72 – CONGIUNTA CON L’ETERNO BENE
Riporto quanto mi seguì nello spirito il
dì 19 marzo 1823, festa del glorioso patriarca san Giuseppe, dopo la santa
Comunione era il mio cuore pieno di tristezza e timore, era tutto intento il
mio spirito a considerare la propria sua miseria, la propria sua viltà, era
tutto annientato in se stesso, si umiliava profondamente dinanzi al suo Dio,
spargendo lacrime di compassione, si presentava al suo Signore, mostrandogli la
propria viltà e miseria, quando Dio, per sua bontà, sollevò l’anima mia da
questo grande inviluppo in cui giaceva, e le tornò a mostrare quel monte, e le
diede a vedere quanto cammino ella aveva fatto in poco tempo, per mezzo della
sua santa grazia.
L’anima stupì nel vedere che tanto aveva camminato, perché mi credeva di
non avere ancora dato un passo, vidi dunque l’anima mia che aveva di già scorso
l’aspra strada del monte e si era inoltrata in quella altura, avendo già fatto
molte miglia di quella strada, vedeva di aver fatta la più malagevole, nel vedere
che in tanto poco tempo aveva fatto un sì lungo e disastroso viaggio.

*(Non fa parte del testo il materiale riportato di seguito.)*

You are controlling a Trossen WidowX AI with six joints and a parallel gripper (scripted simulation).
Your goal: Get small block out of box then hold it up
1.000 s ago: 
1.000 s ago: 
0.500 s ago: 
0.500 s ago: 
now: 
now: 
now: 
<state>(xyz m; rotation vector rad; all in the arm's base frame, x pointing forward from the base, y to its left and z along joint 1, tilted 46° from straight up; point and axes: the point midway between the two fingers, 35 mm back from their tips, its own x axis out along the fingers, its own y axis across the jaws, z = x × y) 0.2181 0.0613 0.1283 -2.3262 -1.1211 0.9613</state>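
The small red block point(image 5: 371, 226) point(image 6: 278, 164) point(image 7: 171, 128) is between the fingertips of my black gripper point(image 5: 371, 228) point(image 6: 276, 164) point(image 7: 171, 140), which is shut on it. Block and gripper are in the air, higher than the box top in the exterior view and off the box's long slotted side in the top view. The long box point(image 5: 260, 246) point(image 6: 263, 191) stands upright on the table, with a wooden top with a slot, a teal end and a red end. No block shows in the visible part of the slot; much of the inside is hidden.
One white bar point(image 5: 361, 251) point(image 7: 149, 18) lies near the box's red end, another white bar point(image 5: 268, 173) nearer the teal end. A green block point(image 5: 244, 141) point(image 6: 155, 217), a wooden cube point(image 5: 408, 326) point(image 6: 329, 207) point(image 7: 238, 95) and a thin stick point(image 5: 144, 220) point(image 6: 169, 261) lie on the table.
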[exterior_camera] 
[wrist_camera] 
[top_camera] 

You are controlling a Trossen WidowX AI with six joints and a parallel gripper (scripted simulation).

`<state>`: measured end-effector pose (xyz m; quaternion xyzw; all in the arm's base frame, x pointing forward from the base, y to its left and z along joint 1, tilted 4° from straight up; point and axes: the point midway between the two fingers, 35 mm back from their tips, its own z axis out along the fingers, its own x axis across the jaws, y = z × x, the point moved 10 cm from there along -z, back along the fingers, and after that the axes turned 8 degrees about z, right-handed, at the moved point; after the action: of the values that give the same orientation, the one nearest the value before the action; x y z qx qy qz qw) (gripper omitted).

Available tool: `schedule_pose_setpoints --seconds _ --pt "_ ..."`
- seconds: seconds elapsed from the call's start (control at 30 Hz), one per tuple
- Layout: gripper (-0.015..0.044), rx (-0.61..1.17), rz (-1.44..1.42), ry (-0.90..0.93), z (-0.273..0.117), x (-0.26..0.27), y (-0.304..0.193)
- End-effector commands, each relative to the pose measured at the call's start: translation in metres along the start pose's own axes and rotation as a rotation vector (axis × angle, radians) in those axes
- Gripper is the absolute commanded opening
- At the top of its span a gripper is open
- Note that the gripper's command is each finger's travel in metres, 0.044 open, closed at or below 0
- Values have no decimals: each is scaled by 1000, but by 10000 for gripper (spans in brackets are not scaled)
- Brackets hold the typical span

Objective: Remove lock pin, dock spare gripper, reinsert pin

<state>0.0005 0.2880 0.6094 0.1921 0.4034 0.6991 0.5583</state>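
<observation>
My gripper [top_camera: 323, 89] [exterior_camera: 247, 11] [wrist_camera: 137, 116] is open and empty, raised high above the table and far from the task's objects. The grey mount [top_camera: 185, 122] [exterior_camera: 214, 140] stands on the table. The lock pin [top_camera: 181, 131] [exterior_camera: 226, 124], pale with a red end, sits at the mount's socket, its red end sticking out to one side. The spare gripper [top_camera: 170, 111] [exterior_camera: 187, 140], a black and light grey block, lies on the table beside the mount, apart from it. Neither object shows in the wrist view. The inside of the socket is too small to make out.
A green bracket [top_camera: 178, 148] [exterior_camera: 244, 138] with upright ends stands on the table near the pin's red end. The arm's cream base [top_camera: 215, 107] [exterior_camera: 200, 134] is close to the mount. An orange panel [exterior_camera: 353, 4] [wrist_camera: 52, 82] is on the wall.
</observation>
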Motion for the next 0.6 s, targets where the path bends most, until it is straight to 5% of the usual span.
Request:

Mi
rallegravo nel Signore e prendevo un poco di coraggio e ne rendevo i più umili
ringraziamenti al Signore, ma restavo attonita e confusa, perché conoscevo di
non aver fatto niente per amore di Dio, anzi dovevo confessare di essermi
portata malissimo e di aver commesso delle mancanze e difetti, di essere stata
ingratissima a Dio: piangevo dunque la mia ingratitudine e la mia stoltezza e
ne domandavo umilmente perdono al mio buon Dio, il quale prese a consolarmi con
dolci ed amorose parole e per assicurarmi che l’anima mia godeva la sua
particolar grazia; me la diede a vedere sotto l’immagine di leggiadra donzella,
tutta vestita di candidissime e risplendentissime vesti, sopra le quali portava
un adornamento di colore rosso, ma tanto bello che io ne restavo ammirata e
piena di stupore nel vedere adornamento sì bello e maestoso, vedevo poi che Dio
prendeva per sua bontà tanta compiacenza in questo puro spirito, così
riccamente adornato della sua divina grazia, che l’univa a sé in un modo molto
particolare e santo. L’anima intanto godeva in se stessa un bene così puro e
perfetto, che in quei felici momenti mi pareva di godere l’eterna beatitudine,
tanto l’anima mia era stretta, unita e congiunta con l’eterno suo bene Dio.
Questo distinto favore mi tenne assorta in Dio per lo spazio di tre giorni, che
poco e niente capivo le cose sensibili, nelle orazioni e nella santa Comunione
restava il mio spirito tanto unito e stretto con il suo Dio, che l’anima mia
non distingueva più di abitare in questo mondo sensibile; ero sopraffatta da un
profondo e dolce riposo che mi faceva dimenticare le cose tutte della terra.